Python/Pandas: How to create a table of results with new variables and values calculated from an existing dataframe

Question

I want to be able to create a cross table/table/dataframe (what ever the name) like this:

____________________      
Performance  "value" (This value must come from a X vector, which has a formula to go to dataset, calculate and return this value)
____________________
LTFU         "value" (This value must come from a y vector, which has a formula to go to dataset, calculate and return this value)
____________________

Please, note that Performance and LTFU values are generated from a function applied to a .csv dataset in python. Performance and LTFU don't exist in the .csv dataset, both should be created just to allow me do a summary of performance.

What I get now is as below:

import pandas as pd
performance=pd.read_csv("https://www.dropbox.com/s/08kuxi50d0xqnfc/demo.csv?dl=1")

x=performance["idade"].sum()
y=performance["idade"].mean()

l = "Performance"
k = "LTFU"

def test(y):
return pd.DataFrame({'a':y, 'b':x})

test([l,k])

         a        b
0   Performance   x vector value here (it shows 1300, it is correct)
1   LTFU          y vector value here (it shows 1300, it is wrong, it should show 14.130434782608695 instead, according to the instruction of y vector)

You can copy and paste the above code to your python IDE and test and then return with your solution to me. Please, show me an example with the table results as I want.

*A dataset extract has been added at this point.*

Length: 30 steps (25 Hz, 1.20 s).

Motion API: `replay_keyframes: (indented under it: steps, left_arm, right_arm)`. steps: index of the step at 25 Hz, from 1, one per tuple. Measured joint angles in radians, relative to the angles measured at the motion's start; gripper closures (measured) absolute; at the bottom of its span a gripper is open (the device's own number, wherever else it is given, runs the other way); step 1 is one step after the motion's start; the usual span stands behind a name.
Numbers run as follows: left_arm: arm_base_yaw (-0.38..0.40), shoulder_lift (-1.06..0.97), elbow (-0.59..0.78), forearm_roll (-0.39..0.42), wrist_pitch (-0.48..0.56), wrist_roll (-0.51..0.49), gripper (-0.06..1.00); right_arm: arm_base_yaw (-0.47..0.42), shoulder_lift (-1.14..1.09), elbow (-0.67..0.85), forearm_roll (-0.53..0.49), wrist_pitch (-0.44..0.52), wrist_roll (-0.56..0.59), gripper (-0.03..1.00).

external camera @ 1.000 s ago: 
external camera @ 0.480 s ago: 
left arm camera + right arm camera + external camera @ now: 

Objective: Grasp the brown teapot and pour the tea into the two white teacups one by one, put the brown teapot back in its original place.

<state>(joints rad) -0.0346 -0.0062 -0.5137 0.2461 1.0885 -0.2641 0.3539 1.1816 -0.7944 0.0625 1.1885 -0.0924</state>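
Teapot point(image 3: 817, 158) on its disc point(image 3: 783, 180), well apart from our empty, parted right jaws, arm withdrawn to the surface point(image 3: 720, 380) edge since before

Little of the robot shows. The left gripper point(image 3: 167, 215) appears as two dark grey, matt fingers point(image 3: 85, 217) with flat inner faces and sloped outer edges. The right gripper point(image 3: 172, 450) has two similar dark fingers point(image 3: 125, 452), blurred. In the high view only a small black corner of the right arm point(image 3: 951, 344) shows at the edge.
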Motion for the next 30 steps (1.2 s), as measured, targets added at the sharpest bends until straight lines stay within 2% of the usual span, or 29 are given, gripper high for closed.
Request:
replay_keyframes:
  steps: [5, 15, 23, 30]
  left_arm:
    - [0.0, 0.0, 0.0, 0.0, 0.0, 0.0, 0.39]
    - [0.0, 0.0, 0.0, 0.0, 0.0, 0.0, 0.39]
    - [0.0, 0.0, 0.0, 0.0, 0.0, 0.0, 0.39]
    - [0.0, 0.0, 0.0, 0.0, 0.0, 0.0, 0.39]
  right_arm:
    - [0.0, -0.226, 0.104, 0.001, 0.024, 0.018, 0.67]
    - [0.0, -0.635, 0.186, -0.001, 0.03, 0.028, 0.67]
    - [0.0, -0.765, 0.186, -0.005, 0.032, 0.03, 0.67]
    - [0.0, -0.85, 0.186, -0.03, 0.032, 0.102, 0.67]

My text has beeen distorced here. I am posting a screenshsot — MGB.py
– MGB.py, Commented Feb 11, 2018 at 9:48
What are you trying to do? Are you trying to get the same format to save as CSV / txt? Or are you trying to summarize this dataframe to reuse? — Deena
– Deena, Commented Feb 11, 2018 at 11:50
@Deena, I am trying to summarize this dataframe with new variables. What I want is to calculate the those 2 values from another variables within dataset. I want to get new values generated by another calculation. Please, note that Perfomance and LTFU dont exist in the csv dataset.They are new variables just created to summarize want I want. — MGB.py
– MGB.py, Commented Feb 11, 2018 at 12:13
I am confused test([l,k]) return DataFrame. So need write it to file? Or need create another DataFrame from csv - Performance 1300 ____________________ LTFU 60, add it to test([l,k]) and write back? — jezrael
– jezrael, Commented Feb 12, 2018 at 9:39
Yeah, Jezrael. I need to create another table(or dataframe whatever the name) which contains Performance value that is correct 1300 according to my function above and also must contain LTFU value (which must not be 1300 because the function which generate this value is different from Performance). Did you get it? — MGB.py
– MGB.py, Commented Feb 12, 2018 at 9:44

jezrael · Accepted Answer · 2018-02-13 10:01:55Z

0

You need assign output to DataFrame and then write to file by DataFrame.to_csv:

l = "Performance"
k = "LTFU"

#changed input to 2 scalar values
def test(l1,k1):
    #changed a to list [l1, k1]
    #changed b to list [x, y]
    return pd.DataFrame({'a':[l1, k1], 'b':[x, y]})

df1 = test(l,k)
print (df1)
             a            b
0  Performance  1300.000000
1         LTFU    14.130435
df1.to_csv('file.csv', index=False, header=None, sep=' ')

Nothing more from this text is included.